Выбрать главу

Говорили, что он умел обходить острые углы. Не встревал, не лез на рожон ни по каким, даже самым принципиальным вопросам. Бунтарство не было его стихией. А может быть, и воспитание, хороший тон не позволяли конфликтовать, требовать, кричать. Может быть, именно так он оставался верен себе — не повышая голоса, глядя на все с чуть рассеянной, мягкой улыбкой.

Вот, правда, в партию не вступил, когда это уже поощрялось. Но на него не разгневались, разве что отмечали заслуги с некоторым запаздыванием.

У него была поразительная улыбка, чье обаяние сохранилось на фотографиях. Чувствуется, что этот человек не способен ни на что мелкое, ни на какую зависть, хотя бы потому, что в нем самом всего в избытке: силы, красоты, ума, добра. Он создан для жизни там, где бы это все ценилось. И вот, глядя на милое, и в старости сохранившее что-то ребяческое лицо, вдруг замечаешь, как изнутри нарастает тяжесть. Он, Оборин, улыбается, а ты думаешь: как грустно…

…На пожелтевшем снимке год помечен семнадцатый. Терраса, широкая лестница, группа людей. Здесь, в этом доме, в Белоруссии, в Минске, неподалеку от вокзала, семья Обориных проводит уже второе лето. Леве десять лет, он худенький, хрупкий, голубоглазый, как вспоминает Лия Моисеевна Левинсон, пианистка, ученица Гольденвейзера, которой тогда было двенадцать, а теперь вот восемьдесят шестой. Ее семья жила с семьей Обориных по соседству, она помнит, что Лева, очень живой, увлекающийся, играми со сверстниками, проделками, в которых нередко бывал зачинщиком, отдавался самозабвенно, но как только приближалось время его занятий, и мать звала его, все в нем менялось: лицо, выражение глаз. Мгновенно, точно переключалось что-то внутри. Он удивлял своей дисциплинированностью.

Занимался по фортепьяно у Елены Фабиановны Гнесиной, но интересовался и композицией. Его родители с младшей сестрой жили в комнате поменьше, а он — один, в просторной, с двумя окнами, где стоял инструмент. Мать, внимательно следившая за его успехами, с вечера оставляла для него на столе нотную бумагу, и Лева, вскакивая чуть свет, что-то начинал записывать: во всем доме окно горело только у него. Утром же, после девяти, слышались звуки рояля: он пробовал, то, что сочинил.

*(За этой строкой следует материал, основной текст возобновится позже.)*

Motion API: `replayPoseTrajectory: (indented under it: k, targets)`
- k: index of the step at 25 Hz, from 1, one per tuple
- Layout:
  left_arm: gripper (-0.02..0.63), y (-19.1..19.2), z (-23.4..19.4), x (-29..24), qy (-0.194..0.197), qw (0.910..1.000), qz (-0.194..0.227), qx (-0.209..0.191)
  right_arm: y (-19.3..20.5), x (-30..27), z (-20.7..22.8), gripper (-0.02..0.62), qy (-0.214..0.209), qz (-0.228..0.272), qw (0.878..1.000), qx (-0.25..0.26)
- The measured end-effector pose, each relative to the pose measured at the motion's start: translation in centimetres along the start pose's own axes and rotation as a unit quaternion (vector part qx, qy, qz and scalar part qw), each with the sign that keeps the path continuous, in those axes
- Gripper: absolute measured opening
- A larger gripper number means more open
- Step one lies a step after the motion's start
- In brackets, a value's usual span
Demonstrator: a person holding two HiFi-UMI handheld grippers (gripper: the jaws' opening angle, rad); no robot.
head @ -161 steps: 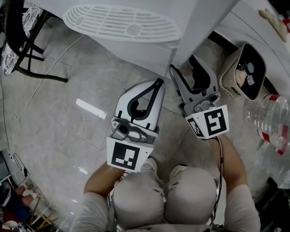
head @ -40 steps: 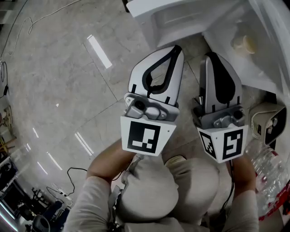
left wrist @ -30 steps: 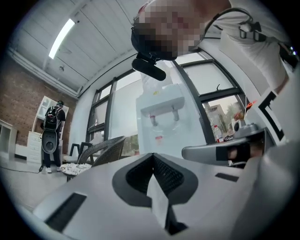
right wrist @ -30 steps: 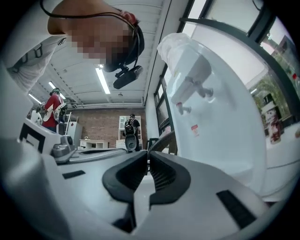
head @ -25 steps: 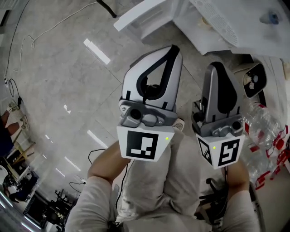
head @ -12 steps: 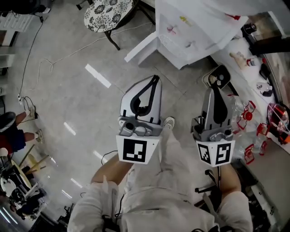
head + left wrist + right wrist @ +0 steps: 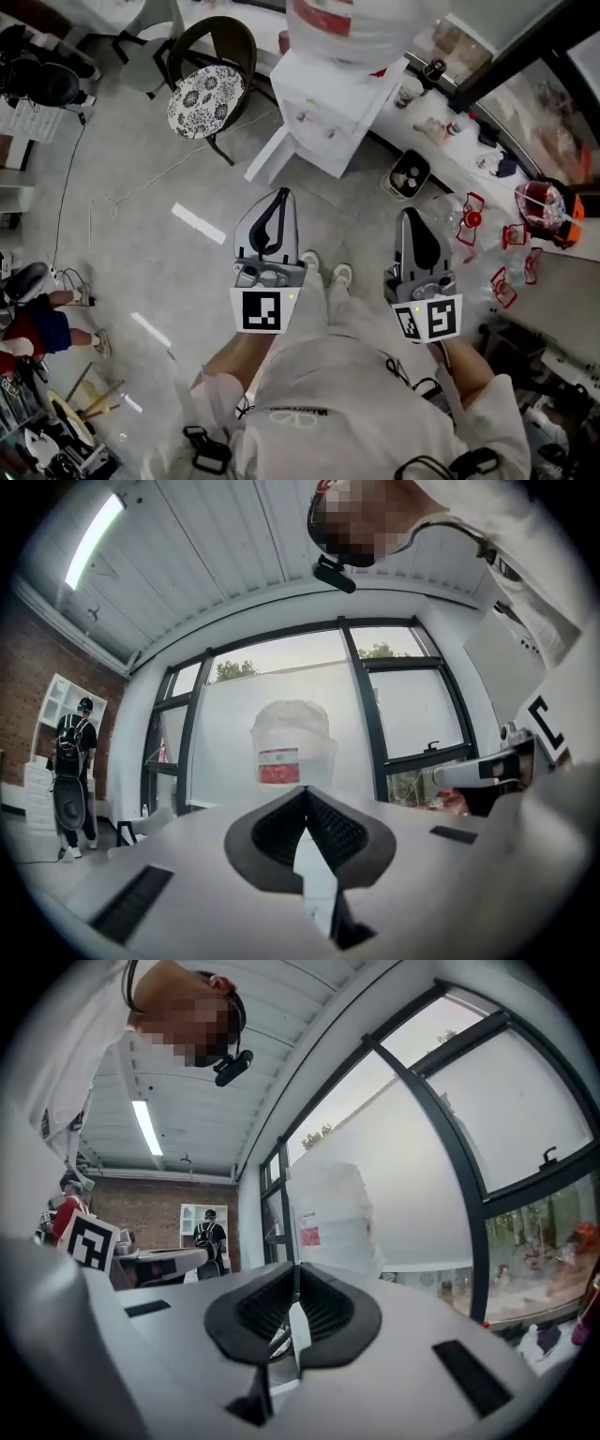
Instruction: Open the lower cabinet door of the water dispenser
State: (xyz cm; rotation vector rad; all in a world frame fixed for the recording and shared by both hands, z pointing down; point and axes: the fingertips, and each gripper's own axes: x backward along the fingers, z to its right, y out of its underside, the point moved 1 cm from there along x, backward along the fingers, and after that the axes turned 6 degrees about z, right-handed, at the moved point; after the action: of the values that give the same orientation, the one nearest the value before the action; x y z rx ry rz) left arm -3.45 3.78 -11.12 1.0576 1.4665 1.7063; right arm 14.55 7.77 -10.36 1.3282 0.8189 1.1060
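Left gripper (image 7: pixel 277 195): I held it level in front of me, jaws closed pad to pad, nothing between them
Right gripper (image 7: pixel 411 216): also level, jaws shut together and empty, carried beside the left one and apart from it
Water dispenser (image 7: pixel 330 112): it stood on the floor (image 7: pixel 141 234) ahead of me, with the water bottle (image 7: pixel 349 21) seated on top
Lower cabinet door (image 7: pixel 266 156): it appeared swung out from the dispenser's foot, a white leaf projecting toward me and to my left
Door's long axis: in the head view it ran aslant from the cabinet's near corner down and leftward, on the side of the chair (image 7: pixel 206 89)
Bearing from my grippers: ahead and well below; both gripper views looked out at the bottle's height, not at the cabinet
Nearer hand: the left; the door leaf lay almost straight ahead of its tips, while the right gripper pointed more toward the bin (image 7: pixel 410 174)
Contact: none; both grippers were well apart from door and dispenser
Task standing: I judged the opening done, since the leaf stood clear of the cabinet front
Next move, as I judged it: any further work on the door would need a gripper brought low and forward, the left being better placed
Risk noted: the open leaf jutted into the floor space near my feet (image 7: pixel 323 270)
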Motion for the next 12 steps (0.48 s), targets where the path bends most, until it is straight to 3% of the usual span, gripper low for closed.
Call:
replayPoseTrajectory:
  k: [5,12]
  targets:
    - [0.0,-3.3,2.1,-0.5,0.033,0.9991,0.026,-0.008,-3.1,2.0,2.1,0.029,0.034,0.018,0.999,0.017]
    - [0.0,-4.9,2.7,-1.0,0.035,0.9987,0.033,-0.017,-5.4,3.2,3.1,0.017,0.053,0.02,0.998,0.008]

Свидетельства Лии Моисеевны, безусловно, заслуживают доверия, хотя они вступают в противоречие с наблюдениями тех, кто знал Оборина позднее. При всей к нему любви, восхищении, отмечается, что был за ним один грех — лень-матушка. Кто-то находит объяснение в национальном характере, которому свойственны, мол, как широта, так и разбросанность; кто-то с благоговейным ужасом рассказывает, что даже перед конкурсом Шопена он занимался не более трех часов, а к третьему туру не готовился вовсе, из концерта шопеновского знал только первую часть, выучил вторую и третью буквально перед выступлением — то есть ему было то доступно, о чем и не мечтают простые смертные. Но, возможно, тут таился и определенный подвох: опасно побеждать с такой легкостью.

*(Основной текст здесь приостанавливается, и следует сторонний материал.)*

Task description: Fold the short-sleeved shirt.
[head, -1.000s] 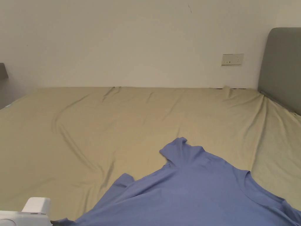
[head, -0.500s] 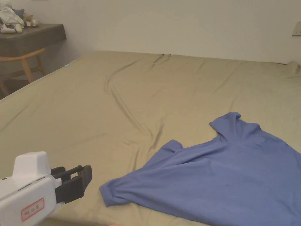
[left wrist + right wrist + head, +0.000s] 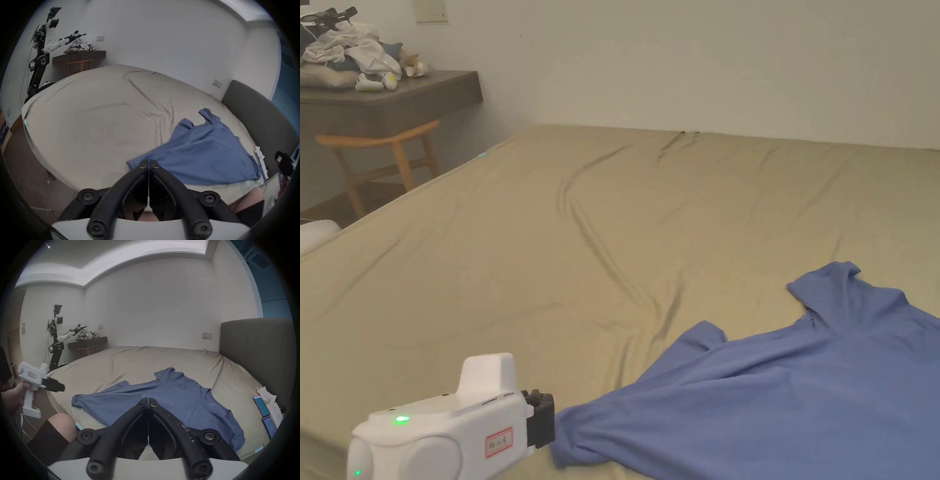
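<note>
Blue short-sleeved cotton shirt (image 3: 775, 406) lies spread, loosely rumpled, on the beige-sheeted bed (image 3: 550, 250), at 4 o'clock in the head view. No fold made yet; the whole task remains. Left gripper (image 3: 540, 419), white-bodied with black jaws, sits at 7 o'clock, just beside the shirt's near corner, jaws together, nothing held. Right gripper (image 3: 148, 400) has its jaws together too, empty, pointing over the shirt's middle. Likely next: open and pinch the corner.

Bedroom: wide bed under a wrinkled tan fitted sheet (image 3: 550, 250), grey padded headboard (image 3: 253, 353) right, dark wall shelf (image 3: 394, 100) piled with clothes far left.
</note>
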A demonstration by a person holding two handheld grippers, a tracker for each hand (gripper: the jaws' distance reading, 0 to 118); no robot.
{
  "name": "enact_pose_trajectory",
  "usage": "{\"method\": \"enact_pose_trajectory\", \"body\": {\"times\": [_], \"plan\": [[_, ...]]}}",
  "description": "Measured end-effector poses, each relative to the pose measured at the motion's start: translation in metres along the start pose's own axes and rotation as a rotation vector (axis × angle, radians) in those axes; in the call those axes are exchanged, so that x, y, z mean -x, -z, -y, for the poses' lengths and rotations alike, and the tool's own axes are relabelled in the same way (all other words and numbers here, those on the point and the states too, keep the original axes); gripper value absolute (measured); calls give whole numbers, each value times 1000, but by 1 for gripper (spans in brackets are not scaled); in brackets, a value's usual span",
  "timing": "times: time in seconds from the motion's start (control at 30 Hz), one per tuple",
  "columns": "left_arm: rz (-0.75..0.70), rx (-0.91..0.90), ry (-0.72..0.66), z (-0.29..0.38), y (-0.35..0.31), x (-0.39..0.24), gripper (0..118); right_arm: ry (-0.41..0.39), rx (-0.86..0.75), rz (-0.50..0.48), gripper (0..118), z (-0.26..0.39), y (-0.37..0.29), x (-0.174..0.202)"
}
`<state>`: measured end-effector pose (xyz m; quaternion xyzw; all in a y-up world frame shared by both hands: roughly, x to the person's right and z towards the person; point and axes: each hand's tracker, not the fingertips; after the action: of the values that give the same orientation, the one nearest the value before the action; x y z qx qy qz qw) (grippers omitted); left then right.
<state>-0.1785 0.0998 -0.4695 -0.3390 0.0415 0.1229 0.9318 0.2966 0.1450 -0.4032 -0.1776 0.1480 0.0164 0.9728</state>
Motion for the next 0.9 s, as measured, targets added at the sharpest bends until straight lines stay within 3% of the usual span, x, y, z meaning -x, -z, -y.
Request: {"method": "enact_pose_trajectory", "body": {"times": [0.03,0.07,0.1,0.17,0.27,0.3,0.37,0.4,0.5,0.63,0.77,0.9], "plan": [[-15,16,-7,-4,9,1,34,-1,4,2,3,1,-1,-1],[-9,32,-20,-6,19,4,80,-3,10,3,3,3,-1,-3],[-1,86,-24,-6,30,2,118,-2,17,4,3,4,-1,-6],[17,86,-8,-8,38,4,108,9,28,10,3,5,-2,-8],[-13,193,14,-1,66,2,105,24,42,25,3,6,0,-10],[-28,223,21,2,73,3,84,28,42,28,3,6,2,-12],[-9,297,60,11,82,0,9,32,46,34,3,6,6,-16],[52,293,118,15,79,-5,7,32,48,37,3,5,6,-15],[-2,231,275,16,64,-26,6,9,70,34,3,5,15,-22],[46,98,107,2,38,-17,6,-18,97,22,3,-1,35,-33],[88,6,89,-9,10,-15,6,-87,134,-12,4,-23,79,-49],[97,-39,137,-11,-7,-35,6,-194,185,-16,25,-59,167,-76]]}}
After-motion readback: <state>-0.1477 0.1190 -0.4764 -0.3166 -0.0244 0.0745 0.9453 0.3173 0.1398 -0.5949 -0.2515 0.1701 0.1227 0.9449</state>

Наверное, все эти мнения по-своему справедливы, но что, пожалуй, главное: в музыкальном даре Оборина присутствовало то, что встречается крайне редко, что можно назвать гениальностью, и в этом смысле, надо признать, он полностью не реализовал себя. По своей вине? По вине обстоятельств? И то, и другое, вероятно…

Говорят, случались периоды, когда Оборин вовсе не подходил к инструменту. Депрессия? Конечно, следовало, несмотря ни на что, держать себе в форме, тем более, он производил впечатления человека сбалансированного, черпающего силы в самом себе — то, что в старые добрые времена называлось гармоничной личностью. Стремление к совершенству было для него сызмальства органично, так почему же временами он вдруг терял интерес к роялю, к своему делу, и просто плохо в концертах играл?

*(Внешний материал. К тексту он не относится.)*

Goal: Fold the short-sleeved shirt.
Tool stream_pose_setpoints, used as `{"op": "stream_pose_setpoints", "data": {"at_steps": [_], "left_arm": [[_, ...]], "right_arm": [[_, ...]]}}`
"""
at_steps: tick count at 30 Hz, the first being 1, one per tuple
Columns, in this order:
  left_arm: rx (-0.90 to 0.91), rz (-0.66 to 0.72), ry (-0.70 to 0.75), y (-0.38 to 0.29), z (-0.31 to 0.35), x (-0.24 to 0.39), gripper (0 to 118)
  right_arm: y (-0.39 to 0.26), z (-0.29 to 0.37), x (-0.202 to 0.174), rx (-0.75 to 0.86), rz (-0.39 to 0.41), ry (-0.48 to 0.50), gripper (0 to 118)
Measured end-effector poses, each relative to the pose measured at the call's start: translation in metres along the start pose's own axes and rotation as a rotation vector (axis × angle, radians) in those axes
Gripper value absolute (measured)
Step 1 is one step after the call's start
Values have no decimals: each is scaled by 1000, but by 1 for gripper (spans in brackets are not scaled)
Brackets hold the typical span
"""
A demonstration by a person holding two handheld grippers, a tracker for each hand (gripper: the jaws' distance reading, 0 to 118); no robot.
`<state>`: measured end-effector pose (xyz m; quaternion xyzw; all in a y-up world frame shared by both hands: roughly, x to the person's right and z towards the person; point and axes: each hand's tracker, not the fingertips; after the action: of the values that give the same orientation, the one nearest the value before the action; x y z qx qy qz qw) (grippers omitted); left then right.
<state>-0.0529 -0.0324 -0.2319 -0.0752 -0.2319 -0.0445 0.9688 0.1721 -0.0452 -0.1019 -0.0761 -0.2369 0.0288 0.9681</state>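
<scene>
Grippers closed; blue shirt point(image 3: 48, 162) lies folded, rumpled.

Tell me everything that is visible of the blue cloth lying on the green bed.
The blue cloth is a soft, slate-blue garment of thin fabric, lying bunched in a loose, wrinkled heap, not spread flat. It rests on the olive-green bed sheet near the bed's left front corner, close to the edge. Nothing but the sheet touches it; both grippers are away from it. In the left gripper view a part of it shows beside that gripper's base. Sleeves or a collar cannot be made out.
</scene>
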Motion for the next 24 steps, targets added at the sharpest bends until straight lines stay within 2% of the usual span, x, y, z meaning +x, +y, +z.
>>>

Наталья Дмитриевна Шпиллер — сопрано мирового класса, жена Кнушевицкого, и сама выступавшая с Обориным в ансамбле (идею их совместных лидерабендов подсказал в свое время Игумнов), близкая по духу, по взглядам, по пород е Льву Николаевичу, помнит, когда Оборин играл божественно, что случалась гораздо чаще. Например, его Бетховенский концерт в послевоенной Праге. Это был взлет, говорит она, об Оборине снова вспомнили, предложили гастроли в Европе, Америке, и он, воодушевившись, занимался с одержимостью, стараясь словно успеть высказаться, пока период благоволения вдруг не оборвался. Так уже бывало, ни на какую стабильность нельзя было рассчитывать, гарантий никто не давал, но они, и Шпиллер, и Оборин, вообще их круг, научились обходиться без гарантий.